The next month will be much less interesting without Notre Dame football.
Even though covering spring football requires early morning wakeups, it’s a time to gain valuable insight for the upcoming season.
Last spring alone, we learned that wide receiver Chase Claypool was ready to take the next step as a go-to target, the Irish would be just fine at rover with Jeremiah Owusu-Koramoah and the gap at quarterback between Ian Book and Phil Jurkovec wasn’t shrinking.
As the Irish have wisely suspended spring football activities amidst the coronavirus pandemic, thus ends the annual opportunity to learn lessons about Notre Dame’s 2020 roster. At least this year we don’t have to urge fans to not overreact to what happened in the Blue-Gold Game.
Any development happening on Notre Dame’s roster will temporarily come from players working out on their own. Whenever the Irish are allowed to reconvene, we will see how that impacts the depth chart.
Players hoping to vault themselves into a new role had their windows of opportunity shrunk. The following players may be the most negatively impacted by the loss of spring practices.
• CBs Isaiah Rutherford, KJ Wallace and Cam Hart: All three needed this spring to support their cases for playing time as sophomores. With new cornerbacks coach Mike Mickens in the mix, they were given blank slates following redshirt seasons. While Wallace and Hart each played in four and three games, respectively, last season, Rutherford didn’t see any action.
But the first spring practice on March 5 showed the workloads they would have been given throughout the spring. With sixth-year cornerback Shaun Crawford dealing with a minor hamstring issue, Rutherford stepped in to play with the starting defense at times. Even as Crawford’s hamstring injury subsided, the Irish were going to provide Rutherford, Wallace and Hart plenty of opportunities to prove that cornerback depth existed
• S Isaiah Pryor: The graduate transfer from Ohio State lined up with the No. 2 defense at strong safety behind junior Houston Griffith in spring practice No. 1. Even though Griffith struggled to find consistent playing time in his first two seasons, he had the advantage of being well-versed in defensive coordinator Clark Lea’s scheme.
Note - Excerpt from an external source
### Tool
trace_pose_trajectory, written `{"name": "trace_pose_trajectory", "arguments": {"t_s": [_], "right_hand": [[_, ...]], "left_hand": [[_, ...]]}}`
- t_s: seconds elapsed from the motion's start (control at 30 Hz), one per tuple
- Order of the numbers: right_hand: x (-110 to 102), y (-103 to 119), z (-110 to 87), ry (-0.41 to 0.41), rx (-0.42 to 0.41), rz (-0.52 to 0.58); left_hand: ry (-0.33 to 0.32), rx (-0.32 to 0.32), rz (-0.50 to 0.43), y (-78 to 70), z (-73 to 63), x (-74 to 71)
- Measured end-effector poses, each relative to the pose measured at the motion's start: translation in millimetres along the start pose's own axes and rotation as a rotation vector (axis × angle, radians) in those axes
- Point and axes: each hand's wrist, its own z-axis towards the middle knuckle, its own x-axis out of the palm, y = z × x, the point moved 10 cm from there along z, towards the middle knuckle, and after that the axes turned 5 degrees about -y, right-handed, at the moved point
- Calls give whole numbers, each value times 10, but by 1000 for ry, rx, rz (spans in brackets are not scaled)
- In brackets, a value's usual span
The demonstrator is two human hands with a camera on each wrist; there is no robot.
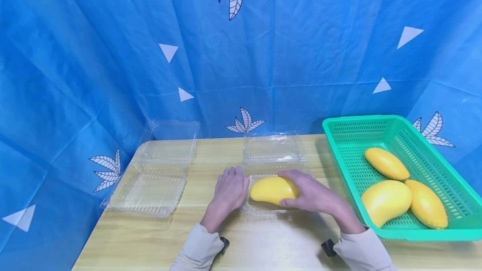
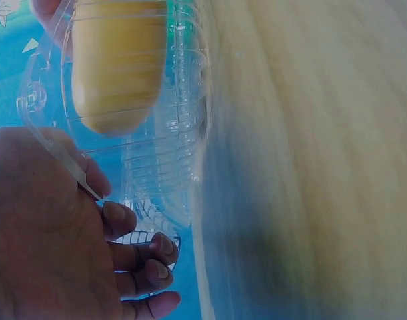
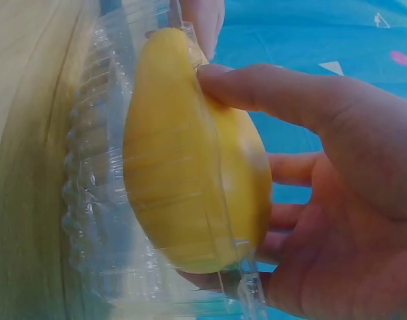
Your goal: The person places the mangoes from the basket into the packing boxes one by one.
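Note:
A yellow mango [image 1: 270,190] is partly inside the clear plastic clamshell box [image 1: 260,209] at the middle of the table. My right hand [image 1: 309,191] grips the mango, thumb on the near side and fingers round the far side. In the right wrist view the mango [image 3: 190,153] shows partly through the box wall. The left hand [image 1: 231,188] is at the box's left side. Its thumb and index finger pinch the clear rim, seen in the left wrist view beside the curled fingers [image 2: 153,250]. The box's lid [image 1: 274,149] lies open behind.
A second clear clamshell box [image 1: 150,191] stands with its lid open on the left of the table. On the right, a green plastic basket [image 1: 340,179] holds 3 mangoes [image 1: 388,200]. A blue patterned curtain [image 1: 301,53] hangs behind the table [image 1: 211,158].

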Motion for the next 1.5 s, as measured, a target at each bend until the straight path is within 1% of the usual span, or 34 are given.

Pryor, who recorded 47 tackles, two tackles for a loss and one interception in 31 games at Ohio State, could still prove to be a quick learner. And he’s definitely a physically impressive athlete. But Pryor needed this spring to show if he could become a starter, find a spot in a safety rotation with Griffith or if his slip down the depth chart at Ohio State would be mirrored at Notre Dame.
• QB Brendon Clark: So long, scout team. Clark’s work last year as a freshman was rewarded with the Offensive Scout Team Player of the Year award in December. But the start of spring practice in 2020 offered Clark his first extended action as the backup quarterback.
Clark looked sharp in spring practice No. 1. He needed to give offensive coordinator Tommy Rees reasons to be confident in his ability to replace starting quarterback Ian Book if necessary.
With freshman Drew Pyne already on campus, Clark can’t take for granted the backup quarterback role. Clark spent part of his spring break working with quarterback coach Malcolm Bell to continue his development.
• LB Marist Liufau: Notre Dame’s answer for the starting buck linebacker position might not come until August. But Liufau could have made a great case that he should be seriously considered for the job this spring. With fellow linebackers Shayne Simon and Jack Lamb sidelined with injuries, Liufau would have received plenty of reps in a competition with senior Jordan Genmark Heath.
Liufau proved his value as a freshman by playing special teams in four of Notre Dame’s biggest games — Georgia, Virginia, USC and Michigan — and preserving a year of eligibility. His physical and mental growth would have been fun to observe this spring.
• DE Ovie Oghoufo: The former linebacker spent his sophomore season in 2019 transitioning to defensive end. Oghoufo could have spent the spring showing that the move will result in serious playing time in 2020.
Graduate student Daelin Hayes stood ahead of Oghoufo on the depth chart at weakside defensive end, but Hayes remained somewhat limited in his return from the torn labrum in his right shoulder that ended his 2019 season. That would have given Oghoufo the necessary reps to establish himself.
But even a role as the No. 2 weakside defensive end wasn’t guaranteed for Oghoufo with hard-charging sophomore Isaiah Foskey ready to challenge for playing time too. Now neither can create separation from the other.
• All early enrolled freshmen: The missed time in the weight room and on the playing field with Notre Dame’s staff is an obvious one. But one of the benefits of early enrollment is getting an early taste of what life as a student-athlete at Notre Dame is like. By starting in the spring semester, those freshmen typically get to experience all of that without the pressure of football season.
With online classes and suspended spring practice, that experience will be much different for defensive ends Jordan Botelho and Alexander Ehrensberger, wide receivers Jay Brunelle and Xavier Watts, cornerbacks Ramon Henderson and Caleb Offord, defensive tackle Rylie Mills and Pyne.